WHAT YOU WILL DO:
Read each line of the material and note whether it contains "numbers". Give the number of such lines and nothing else.
*** Block opens ***
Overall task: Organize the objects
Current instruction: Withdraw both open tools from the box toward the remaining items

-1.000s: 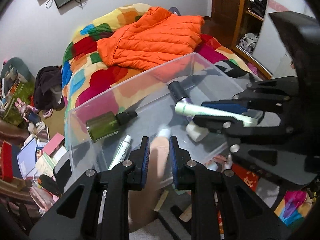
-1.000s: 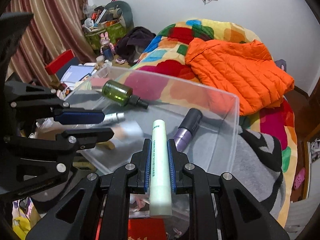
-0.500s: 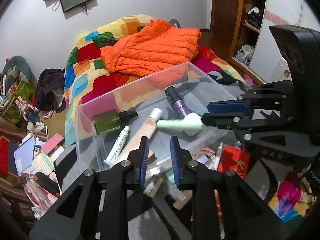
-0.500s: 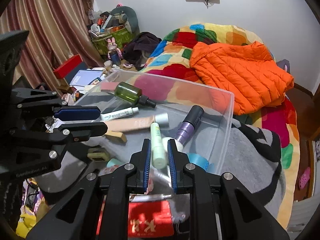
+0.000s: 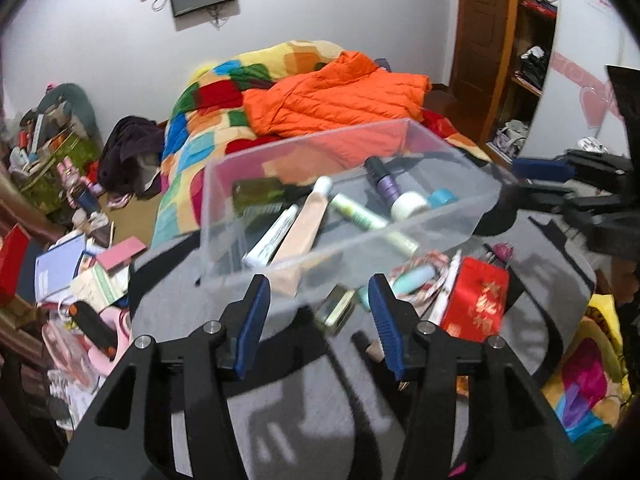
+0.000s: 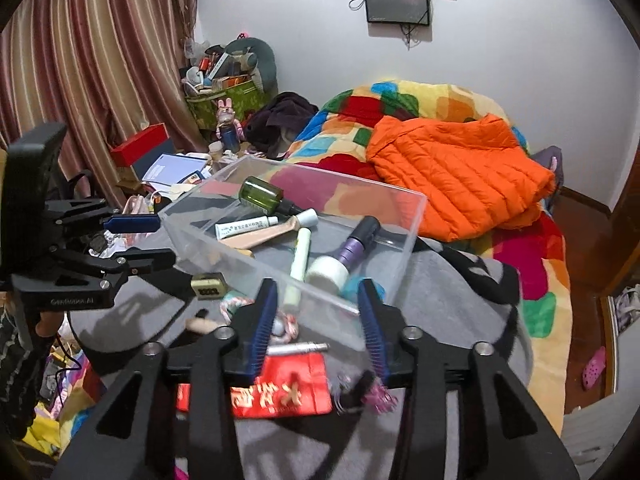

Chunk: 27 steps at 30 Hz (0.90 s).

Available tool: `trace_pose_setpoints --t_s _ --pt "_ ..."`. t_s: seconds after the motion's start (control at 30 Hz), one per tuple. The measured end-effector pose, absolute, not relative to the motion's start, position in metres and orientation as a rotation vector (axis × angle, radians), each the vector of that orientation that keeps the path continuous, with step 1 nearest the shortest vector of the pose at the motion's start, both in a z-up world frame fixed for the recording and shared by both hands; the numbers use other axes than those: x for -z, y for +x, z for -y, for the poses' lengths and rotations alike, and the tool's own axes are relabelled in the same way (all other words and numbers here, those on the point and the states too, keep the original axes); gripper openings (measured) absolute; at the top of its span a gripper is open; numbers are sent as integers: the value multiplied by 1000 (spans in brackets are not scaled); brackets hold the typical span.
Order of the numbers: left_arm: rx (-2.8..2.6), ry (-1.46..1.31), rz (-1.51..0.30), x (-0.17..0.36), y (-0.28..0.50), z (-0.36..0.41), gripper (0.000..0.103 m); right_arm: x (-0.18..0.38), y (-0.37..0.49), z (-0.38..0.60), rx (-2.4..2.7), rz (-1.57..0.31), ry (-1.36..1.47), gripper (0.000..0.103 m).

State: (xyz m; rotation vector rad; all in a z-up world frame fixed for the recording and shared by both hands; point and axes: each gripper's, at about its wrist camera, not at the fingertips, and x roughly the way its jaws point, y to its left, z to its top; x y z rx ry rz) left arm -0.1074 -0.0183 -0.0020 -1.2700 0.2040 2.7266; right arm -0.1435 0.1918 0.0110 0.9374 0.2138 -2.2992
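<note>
Jaws of the left gripper are opening, nothing between them; the clear box sits just ahead, tubes inside. Right gripper jaws are opening too, empty, box ahead.

The left gripper is pointing downward at a slant, its jaws opening with nothing between the blue pads. The right gripper is tilting down likewise, its jaws also opening and gripping nothing. In the left wrist view the right gripper is showing at three o'clock; in the right wrist view the left one is sitting at nine o'clock.
</note>
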Motion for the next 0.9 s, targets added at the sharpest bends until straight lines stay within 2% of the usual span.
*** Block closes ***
ANSWER TO THE PROBLEM:
2